As a real estate professional you have an important task of keeping your clients satisfied. One of the key factors in keeping your clients satisfied requires you to be available to your client when they are available. After all, they've chosen you to work for them. (I know, I should be nicknamed "Captain Obvious"!) However, there is a fine line that can be crossed, and that's the line between your personal and professional life. When that line is crossed, it can eventually cause small sparks that lead to a fire in the relationship between you and your clients down the road.
It's important to clarify your professional schedule with your clients, immediately. Let them know exactly when you are available for receiving and returning phone calls, emails, text messages and appointments. Breaking your own rules can lead to the following:
1. If you communicate with a client outside of the schedule you initially gave them (or didn't give them for that matter), they may expect you to be available at all times. People become comfortable with routines. If even once you communicate business with a client outside of your set schedule, it can set the expectation that it's acceptable for them to continue that and builds a routine for them. When routines are broken, people often become frustrated and discouraged.
2. If clients make a special request for time outside of your set schedule, clarify with them that although you normally don't make appointments during that time, you would be happy to do so in this particular circumstance. Although it may sound a bit harsh at first, if you word it the right way, your clients will respect your time and know that you are going above and beyond your duties.
3. Giving clients "optional times" to meet, similar to as a Dr's office would do, gives them the feeling you are busy; aka successful. This can be a struggle to manage. If your schedule is perceived to be TOO full, they may think you aren't giving them enough attention and you are spreading yourself too thin among other clients.
3. Telling clients your schedule is "wide-open", gives them the perception you may be desperate, have no other clients to deal with and you are at their beck and call. Maybe your schedule isn't so full right now, but remember, you need to make yourself time to do some prospecting and listing presentations as well! Imagine if you were to drive past two restaurants every day; although never have been to either. Every day Restaurant A is packed with cars; whereas Restaurant B never has more than 2 cars in the parking lot. You feel like stopping for a nice meal on your way home from work one day. Are you going to choose Restaurant A or Restaurant B? Restaurant A; you might have to wait a while, but obviously people like it a lot more than Restaurant B! This also goes back to rule #2. It may cause clients to expect you to return their correspondence much faster, since you obviously have nothing else to do.
4. Feel free to tell your clients you may be checking emails while on vacation, but also tell them you may not get back to them until you return. As your clients are your business, you do have to work at a time that fits for them, but that doesn't mean ALL the time. It can burn you out and give you a negative perception on your job, ultimately driving your will to work into the ground. After all, that's why you're on vacation! You know those "Out of the Office Notifications", they work a charm :) Be sure to tell your clients ahead of time you will not be available, but you have found a person to fill your shoes while you are out.
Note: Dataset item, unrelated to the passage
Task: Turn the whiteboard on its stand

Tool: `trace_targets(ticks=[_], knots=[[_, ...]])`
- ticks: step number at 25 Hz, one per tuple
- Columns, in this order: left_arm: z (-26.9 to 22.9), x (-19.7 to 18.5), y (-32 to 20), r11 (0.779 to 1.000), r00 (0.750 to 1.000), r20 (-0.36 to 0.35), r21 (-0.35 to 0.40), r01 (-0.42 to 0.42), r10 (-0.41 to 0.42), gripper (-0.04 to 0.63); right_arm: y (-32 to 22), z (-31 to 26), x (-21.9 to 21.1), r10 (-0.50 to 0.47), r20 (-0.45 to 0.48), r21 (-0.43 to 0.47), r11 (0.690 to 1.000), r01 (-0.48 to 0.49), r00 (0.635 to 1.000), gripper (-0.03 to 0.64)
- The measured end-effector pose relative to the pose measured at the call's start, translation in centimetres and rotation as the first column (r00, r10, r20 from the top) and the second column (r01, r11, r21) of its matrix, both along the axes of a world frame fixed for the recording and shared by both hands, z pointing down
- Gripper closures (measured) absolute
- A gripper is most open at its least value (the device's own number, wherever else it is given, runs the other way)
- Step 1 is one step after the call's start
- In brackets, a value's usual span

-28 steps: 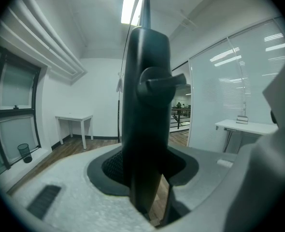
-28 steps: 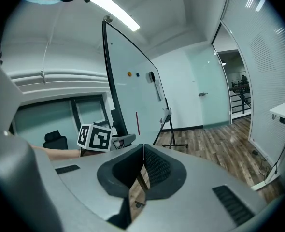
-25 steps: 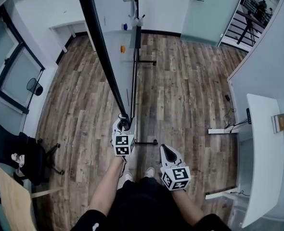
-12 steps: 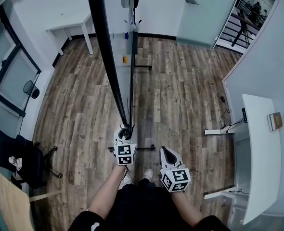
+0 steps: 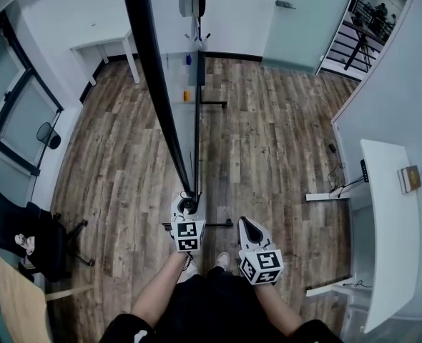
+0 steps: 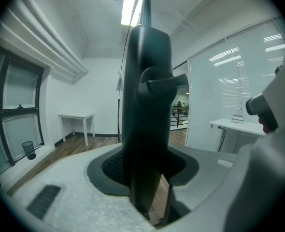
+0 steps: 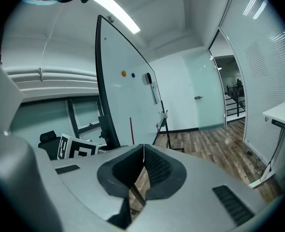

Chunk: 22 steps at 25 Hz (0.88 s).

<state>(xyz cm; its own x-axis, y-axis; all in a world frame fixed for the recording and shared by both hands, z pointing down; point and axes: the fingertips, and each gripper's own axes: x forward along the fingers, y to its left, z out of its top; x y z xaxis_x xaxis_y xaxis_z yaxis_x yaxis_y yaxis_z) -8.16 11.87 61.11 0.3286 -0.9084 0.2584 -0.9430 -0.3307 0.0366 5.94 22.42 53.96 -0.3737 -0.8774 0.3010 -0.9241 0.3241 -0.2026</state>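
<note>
- The wood floor (image 5: 268,141) fills the middle of the head view.
- The whiteboard (image 5: 157,84) stands upright on its stand (image 5: 211,104). From above it shows edge-on, as 1 long black line that runs from the top of the frame down to the lower middle.
- A long white desk (image 5: 386,220) sits at the right edge.
- A black chair (image 5: 25,227) sits at the left edge, well apart from the whiteboard.
- The left gripper (image 5: 187,204) is at the low end of the black line. Its 2 jaws are clamped on the whiteboard's black edge, which stands tall between them.
- The right gripper (image 5: 245,224) is just beside it, to the right. Its 2 jaws are pressed together and hold nothing.
- A small orange dot (image 5: 186,96) sticks on the whiteboard, in the upper middle.
</note>
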Motion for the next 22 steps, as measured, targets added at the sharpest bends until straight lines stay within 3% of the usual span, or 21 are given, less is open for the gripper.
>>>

5. Don't pack your schedule so full that you don't have a minute to spare. Let's face it, things happen and get in the way or take longer than expected. Give yourself some time between appointments. It's better to have a few extra minutes in a day than show up a half hour late to an appointment! Make yourself block off a couple of hours here and there that you DON'T make public to your clients but that you still consider work hours. It gives you time to catch up if you have gotten a bit behind in paperwork; the fun stuff that can sometimes lead into all hours of the night. If you have an unexpected client emergency, this is a great time to help them out without interrupting something else.
Everyone has a personal life. Keeping it real with your clients can only lead to gaining their respect for you managing such a demanding, yet efficient schedule.
How do you manage your professional and personal schedules?